April 27, 2024

Former Bundesliga coach Lutz Pfannestel is building a new billion-dollar club

Major League Soccer starts this weekend. Also present: St. Louis and former Bundesliga manager Pfannenstil – a special project that would make Europe’s soccer magnates jealous.

This video would have been unimaginable in the Bundesliga: a long-haired middle-aged man casually walks into an upgraded Audi sports car – his sneakers enlarged in an American flag design for a brief moment. Donning oversized aviator glasses, he climbs into the pink-and-blue supercar, revs the engine—and lets out a faraway roar.

When Lutz Pfannenstiel sees a video of her introduction as athletic director for St. Louis City SC, he still has to smile. A lot has happened in the two-and-a-half years since then – for the former Bundesliga manager and his new club. St. Louis kicked off its inaugural North American Soccer League (MLS) season with a 3-2 victory in Austin over the weekend. It is the result of a long journey.

Pfannenstiel helped create “StL City” – almost from nothing. “I started planning the club on a blank sheet of paper,” Pfannenstiel reveals to t-online. What seems like a dream scenario for football managers has come true for the 49-year-old. And how: With all the details, it cost the startup nearly $1 billion.

These amounts are fake for most Bundesliga clubs. Also, of course, because the new teams weren’t kicked off the ground there. It’s different in American sports. In the major leagues there are no rules for promotion and relegation. New teams can buy. This is what happened in St. Louis.

World Cup thing

In St. Louis, the current euphoria is feeding elsewhere. The club is said to have invested over $700 million in the stadium, infrastructure and franchise fee alone. Pfannenstiel’s move to MLS stunned many Bundesliga pundits.

After all, the former goalkeeper, who was the first to be active in all of FIFA’s confederations, has evolved into the coach of Fortuna Dusseldorf. This was followed by offers from well-known Premier League clubs. “Then the offer came from St. Louis. And the overall package, the ability to build something according to my ideas, simply convinced me,” explains Bavaria.

What that meant in concrete terms might seem adventurous to many German observers—because when Pfannenstiel got down to business, St. Louis only existed on paper. There was no stadium, no office – not even the club’s training grounds.

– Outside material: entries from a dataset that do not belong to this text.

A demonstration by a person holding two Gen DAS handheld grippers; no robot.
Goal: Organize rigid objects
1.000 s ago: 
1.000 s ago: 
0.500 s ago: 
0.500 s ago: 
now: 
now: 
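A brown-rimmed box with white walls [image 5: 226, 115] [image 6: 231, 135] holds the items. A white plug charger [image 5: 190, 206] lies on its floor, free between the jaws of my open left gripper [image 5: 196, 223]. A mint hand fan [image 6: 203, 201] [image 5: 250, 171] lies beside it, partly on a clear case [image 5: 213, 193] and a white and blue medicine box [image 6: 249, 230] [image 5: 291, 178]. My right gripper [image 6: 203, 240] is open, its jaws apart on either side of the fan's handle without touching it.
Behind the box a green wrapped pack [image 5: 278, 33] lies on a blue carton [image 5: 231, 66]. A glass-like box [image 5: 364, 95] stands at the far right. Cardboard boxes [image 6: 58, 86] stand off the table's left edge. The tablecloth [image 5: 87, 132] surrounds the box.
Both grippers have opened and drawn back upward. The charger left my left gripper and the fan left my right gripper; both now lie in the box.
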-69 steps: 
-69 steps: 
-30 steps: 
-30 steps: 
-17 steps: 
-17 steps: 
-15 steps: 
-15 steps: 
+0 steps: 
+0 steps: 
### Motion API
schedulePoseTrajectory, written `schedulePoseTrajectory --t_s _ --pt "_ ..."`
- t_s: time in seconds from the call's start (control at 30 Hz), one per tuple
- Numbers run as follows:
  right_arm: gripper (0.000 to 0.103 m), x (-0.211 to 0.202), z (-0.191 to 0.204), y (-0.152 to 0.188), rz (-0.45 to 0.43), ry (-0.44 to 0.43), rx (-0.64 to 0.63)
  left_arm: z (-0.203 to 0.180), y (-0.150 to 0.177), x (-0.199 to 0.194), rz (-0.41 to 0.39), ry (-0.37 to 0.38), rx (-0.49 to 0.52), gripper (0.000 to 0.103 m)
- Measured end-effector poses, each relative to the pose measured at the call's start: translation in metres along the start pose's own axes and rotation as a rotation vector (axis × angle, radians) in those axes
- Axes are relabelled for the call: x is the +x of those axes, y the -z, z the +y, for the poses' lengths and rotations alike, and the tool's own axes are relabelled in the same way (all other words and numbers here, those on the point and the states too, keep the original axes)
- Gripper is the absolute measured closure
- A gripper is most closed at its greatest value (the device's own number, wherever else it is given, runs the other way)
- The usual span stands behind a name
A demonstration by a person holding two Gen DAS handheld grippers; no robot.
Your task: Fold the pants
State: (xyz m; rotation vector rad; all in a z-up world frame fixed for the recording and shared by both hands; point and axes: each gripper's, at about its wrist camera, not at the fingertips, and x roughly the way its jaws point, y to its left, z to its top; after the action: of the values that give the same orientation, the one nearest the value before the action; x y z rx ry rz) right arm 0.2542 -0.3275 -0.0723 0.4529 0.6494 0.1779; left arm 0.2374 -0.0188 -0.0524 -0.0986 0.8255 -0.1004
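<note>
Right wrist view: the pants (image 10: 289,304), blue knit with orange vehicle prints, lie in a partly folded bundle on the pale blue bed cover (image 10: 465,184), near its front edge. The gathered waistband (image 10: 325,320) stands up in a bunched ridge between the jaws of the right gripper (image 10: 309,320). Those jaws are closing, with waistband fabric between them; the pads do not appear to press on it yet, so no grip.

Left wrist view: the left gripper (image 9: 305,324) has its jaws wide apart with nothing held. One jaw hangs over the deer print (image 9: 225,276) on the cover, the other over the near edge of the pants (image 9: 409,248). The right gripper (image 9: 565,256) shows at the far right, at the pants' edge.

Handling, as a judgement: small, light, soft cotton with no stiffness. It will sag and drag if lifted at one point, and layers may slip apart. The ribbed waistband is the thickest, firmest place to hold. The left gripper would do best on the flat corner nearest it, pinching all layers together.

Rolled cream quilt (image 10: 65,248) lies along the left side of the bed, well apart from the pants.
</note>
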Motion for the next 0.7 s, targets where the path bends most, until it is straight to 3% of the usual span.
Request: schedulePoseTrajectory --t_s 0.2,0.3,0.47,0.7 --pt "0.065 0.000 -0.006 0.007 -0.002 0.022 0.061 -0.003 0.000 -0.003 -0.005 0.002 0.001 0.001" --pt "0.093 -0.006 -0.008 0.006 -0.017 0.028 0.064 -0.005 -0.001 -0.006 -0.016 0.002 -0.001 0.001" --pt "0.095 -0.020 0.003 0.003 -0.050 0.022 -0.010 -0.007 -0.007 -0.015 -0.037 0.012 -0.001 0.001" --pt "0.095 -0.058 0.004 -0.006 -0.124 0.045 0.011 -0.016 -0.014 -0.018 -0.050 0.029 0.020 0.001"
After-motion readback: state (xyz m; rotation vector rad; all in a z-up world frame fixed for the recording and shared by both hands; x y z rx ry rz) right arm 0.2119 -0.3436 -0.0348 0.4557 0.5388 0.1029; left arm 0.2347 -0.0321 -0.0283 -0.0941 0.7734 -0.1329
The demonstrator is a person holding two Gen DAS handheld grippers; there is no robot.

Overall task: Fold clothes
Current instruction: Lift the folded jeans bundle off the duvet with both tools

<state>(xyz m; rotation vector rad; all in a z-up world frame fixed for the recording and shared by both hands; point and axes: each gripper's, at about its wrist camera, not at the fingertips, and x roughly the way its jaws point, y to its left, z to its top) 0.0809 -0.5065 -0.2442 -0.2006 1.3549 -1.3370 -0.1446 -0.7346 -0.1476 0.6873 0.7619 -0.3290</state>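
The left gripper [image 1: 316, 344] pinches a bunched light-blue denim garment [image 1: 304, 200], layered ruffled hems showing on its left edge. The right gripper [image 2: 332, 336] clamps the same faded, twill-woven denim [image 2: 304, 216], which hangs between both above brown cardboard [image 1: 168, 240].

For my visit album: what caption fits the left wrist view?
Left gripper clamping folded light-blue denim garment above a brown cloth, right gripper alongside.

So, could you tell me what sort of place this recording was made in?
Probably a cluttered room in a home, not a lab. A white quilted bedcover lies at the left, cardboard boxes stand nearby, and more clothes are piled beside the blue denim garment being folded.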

What was there, however, was the money. “The owners are the Taylor family, the owners of Enterprise, the world’s largest car rental company. It’s a very different approach than the average investors,” explains Pfannenstiel, adding: “They want to give young people from the area the opportunity to play football and bring people downtown from For the sake of sports.

But does this really exist – the owners who don’t look at the dollar and only have in mind football promotion and the secret? When asked this question, Pfannenstil was self-doubting. “In the beginning, I had long discussions with the owners about the strategy to follow,” admits the former TSG Hoffenheim scout. His answer: “It quickly became clear to us that we wanted to build everything on three pillars: community, academy and professionals.”